What to do
Would you please write out every record exactly?

(Extracted data entries)
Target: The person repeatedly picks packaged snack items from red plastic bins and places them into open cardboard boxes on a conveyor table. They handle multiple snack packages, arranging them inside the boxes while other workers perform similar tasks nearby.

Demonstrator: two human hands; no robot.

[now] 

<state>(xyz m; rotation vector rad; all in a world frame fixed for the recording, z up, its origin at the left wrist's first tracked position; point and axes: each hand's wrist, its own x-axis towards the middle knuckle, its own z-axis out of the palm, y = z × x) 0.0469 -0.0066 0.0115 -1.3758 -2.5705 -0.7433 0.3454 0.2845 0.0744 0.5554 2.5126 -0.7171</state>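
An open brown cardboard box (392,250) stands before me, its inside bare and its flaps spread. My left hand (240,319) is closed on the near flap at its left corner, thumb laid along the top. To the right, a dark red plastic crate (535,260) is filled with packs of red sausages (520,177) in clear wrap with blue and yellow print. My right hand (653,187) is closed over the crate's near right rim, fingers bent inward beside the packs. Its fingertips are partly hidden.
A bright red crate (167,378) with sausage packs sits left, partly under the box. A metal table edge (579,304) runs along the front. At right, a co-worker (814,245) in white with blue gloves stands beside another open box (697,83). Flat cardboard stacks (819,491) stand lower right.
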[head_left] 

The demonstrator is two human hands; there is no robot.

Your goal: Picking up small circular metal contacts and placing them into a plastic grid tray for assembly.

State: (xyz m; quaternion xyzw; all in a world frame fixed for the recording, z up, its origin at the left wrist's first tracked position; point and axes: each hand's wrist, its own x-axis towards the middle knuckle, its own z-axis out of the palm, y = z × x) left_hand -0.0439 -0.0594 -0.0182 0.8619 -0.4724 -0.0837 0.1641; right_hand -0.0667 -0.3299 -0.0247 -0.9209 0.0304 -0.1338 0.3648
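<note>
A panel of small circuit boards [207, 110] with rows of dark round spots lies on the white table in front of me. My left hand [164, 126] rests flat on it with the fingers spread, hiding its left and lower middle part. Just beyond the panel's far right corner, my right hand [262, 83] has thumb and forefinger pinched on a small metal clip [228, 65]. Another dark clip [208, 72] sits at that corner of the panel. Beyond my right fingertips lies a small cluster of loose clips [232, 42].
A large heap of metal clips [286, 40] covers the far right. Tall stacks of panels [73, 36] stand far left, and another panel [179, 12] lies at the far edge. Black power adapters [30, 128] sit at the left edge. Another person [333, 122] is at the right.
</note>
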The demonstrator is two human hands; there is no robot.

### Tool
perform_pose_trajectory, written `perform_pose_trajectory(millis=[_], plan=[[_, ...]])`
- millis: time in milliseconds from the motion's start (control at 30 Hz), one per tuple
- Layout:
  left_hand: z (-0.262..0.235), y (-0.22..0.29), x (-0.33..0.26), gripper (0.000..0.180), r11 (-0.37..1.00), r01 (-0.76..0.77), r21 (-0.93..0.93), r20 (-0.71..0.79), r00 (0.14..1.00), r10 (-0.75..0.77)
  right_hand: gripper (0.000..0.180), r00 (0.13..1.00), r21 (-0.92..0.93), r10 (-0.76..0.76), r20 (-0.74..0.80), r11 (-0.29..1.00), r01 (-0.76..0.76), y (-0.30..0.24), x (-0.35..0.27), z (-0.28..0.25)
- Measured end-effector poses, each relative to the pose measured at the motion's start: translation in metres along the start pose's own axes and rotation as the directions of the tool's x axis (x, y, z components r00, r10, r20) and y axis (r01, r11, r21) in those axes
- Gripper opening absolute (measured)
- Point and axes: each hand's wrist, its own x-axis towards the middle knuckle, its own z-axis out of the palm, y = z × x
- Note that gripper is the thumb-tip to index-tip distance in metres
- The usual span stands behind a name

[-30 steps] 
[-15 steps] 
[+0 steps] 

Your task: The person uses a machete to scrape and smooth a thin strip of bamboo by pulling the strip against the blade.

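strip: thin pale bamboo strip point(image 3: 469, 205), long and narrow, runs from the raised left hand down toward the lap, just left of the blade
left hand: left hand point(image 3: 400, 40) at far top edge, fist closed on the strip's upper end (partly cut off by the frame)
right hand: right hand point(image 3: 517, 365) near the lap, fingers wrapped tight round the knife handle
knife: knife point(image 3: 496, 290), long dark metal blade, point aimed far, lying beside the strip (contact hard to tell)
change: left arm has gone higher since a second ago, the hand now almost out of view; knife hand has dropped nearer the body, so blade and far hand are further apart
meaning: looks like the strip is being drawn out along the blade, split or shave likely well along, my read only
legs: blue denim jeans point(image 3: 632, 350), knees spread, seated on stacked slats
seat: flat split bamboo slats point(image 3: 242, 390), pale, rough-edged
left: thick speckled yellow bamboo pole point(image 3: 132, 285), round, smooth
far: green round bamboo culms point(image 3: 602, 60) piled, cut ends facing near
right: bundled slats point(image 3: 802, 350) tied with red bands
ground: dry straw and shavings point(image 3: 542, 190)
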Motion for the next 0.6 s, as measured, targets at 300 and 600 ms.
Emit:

Your response
Target: The person repeatedly picks packaged snack items from red plastic bins and places them into open cardboard boxes on a conveyor table. They handle multiple snack packages, arranging them inside the boxes while other workers perform similar tasks nearby.

Demonstrator: two human hands; no robot.

[now] 

<state>(xyz m; rotation vector rad; all in a world frame fixed for the recording, z up, its origin at the left wrist's first tracked position; point and axes: each hand's wrist, its own x-axis towards the middle knuckle, its own z-axis out of the palm, y = z × x) 0.0469 -0.0066 0.0115 -1.3758 -2.5705 -0.7433 0.3454 0.2845 0.0744 0.5554 2.5126 -0.7171</state>
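An open brown cardboard box (392,250) stands before me, its inside bare and its flaps spread. My left hand (240,319) is closed on the near flap at its left corner, thumb laid along the top. To the right, a dark red plastic crate (535,260) is filled with packs of red sausages (520,177) in clear wrap with blue and yellow print. My right hand (653,187) is closed over the crate's near right rim, fingers bent inward beside the packs. Its fingertips are partly hidden.
A bright red crate (167,378) with sausage packs sits left, partly under the box. A metal table edge (579,304) runs along the front. At right, a co-worker (814,245) in white with blue gloves stands beside another open box (697,83). Flat cardboard stacks (819,491) stand lower right.
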[head_left] 

The demonstrator is two human hands; there is no robot.

Your goal: Picking up small circular metal contacts and placing them into a plastic grid tray for assembly.

State: (xyz m; quaternion xyzw; all in a world frame fixed for the recording, z up, its origin at the left wrist's first tracked position; point and axes: each hand's wrist, its own x-axis towards the middle knuckle, its own z-axis out of the palm, y = z × x) left_hand -0.0439 -0.0594 -0.0182 0.8619 -0.4724 -0.0837 0.1641; right_hand -0.0667 -0.3299 -0.0247 -0.9209 0.0304 -0.1338 0.3648
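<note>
A panel of small circuit boards [207, 110] with rows of dark round spots lies on the white table in front of me. My left hand [164, 126] rests flat on it with the fingers spread, hiding its left and lower middle part. Just beyond the panel's far right corner, my right hand [262, 83] has thumb and forefinger pinched on a small metal clip [228, 65]. Another dark clip [208, 72] sits at that corner of the panel. Beyond my right fingertips lies a small cluster of loose clips [232, 42].
A large heap of metal clips [286, 40] covers the far right. Tall stacks of panels [73, 36] stand far left, and another panel [179, 12] lies at the far edge. Black power adapters [30, 128] sit at the left edge. Another person [333, 122] is at the right.
</note>
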The demonstrator is two human hands; there is no robot.

### Tool
perform_pose_trajectory, written `perform_pose_trajectory(millis=[_], plan=[[_, ...]])`
- millis: time in milliseconds from the motion's start (control at 30 Hz), one per tuple
- Layout:
  left_hand: z (-0.262..0.235), y (-0.22..0.29), x (-0.33..0.26), gripper (0.000..0.180), r11 (-0.37..1.00), r01 (-0.76..0.77), r21 (-0.93..0.93), r20 (-0.71..0.79), r00 (0.14..1.00), r10 (-0.75..0.77)
  right_hand: gripper (0.000..0.180), r00 (0.13..1.00), r21 (-0.92..0.93), r10 (-0.76..0.76), r20 (-0.74..0.80), r11 (-0.29..1.00), r01 (-0.76..0.76), y (-0.30..0.24), x (-0.35..0.27), z (-0.28..0.25)
- Measured end-effector poses, each relative to the pose measured at the motion's start: translation in metres along the start pose's own axes and rotation as the directions of the tool's x axis (x, y, z components r00, r10, r20) and y axis (r01, r11, r21) in those axes
- Gripper opening absolute (measured)
- Point and axes: each hand's wrist, its own x-axis towards the middle knuckle, its own z-axis out of the palm, y = z × x
- Note that gripper is the thumb-tip to index-tip distance in metres
- The usual span stands behind a name

[-30 steps] 
[-15 steps] 
[+0 steps] 

Your task: The person uses a machete to scrape and smooth a thin strip of bamboo by pulling the strip against the blade.

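strip: thin pale bamboo strip point(image 3: 469, 205), long and narrow, runs from the raised left hand down toward the lap, just left of the blade
left hand: left hand point(image 3: 400, 40) at far top edge, fist closed on the strip's upper end (partly cut off by the frame)
right hand: right hand point(image 3: 517, 365) near the lap, fingers wrapped tight round the knife handle
knife: knife point(image 3: 496, 290), long dark metal blade, point aimed far, lying beside the strip (contact hard to tell)
change: left arm has gone higher since a second ago, the hand now almost out of view; knife hand has dropped nearer the body, so blade and far hand are further apart
meaning: looks like the strip is being drawn out along the blade, split or shave likely well along, my read only
legs: blue denim jeans point(image 3: 632, 350), knees spread, seated on stacked slats
seat: flat split bamboo slats point(image 3: 242, 390), pale, rough-edged
left: thick speckled yellow bamboo pole point(image 3: 132, 285), round, smooth
far: green round bamboo culms point(image 3: 602, 60) piled, cut ends facing near
right: bundled slats point(image 3: 802, 350) tied with red bands
ground: dry straw and shavings point(image 3: 542, 190)
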Motion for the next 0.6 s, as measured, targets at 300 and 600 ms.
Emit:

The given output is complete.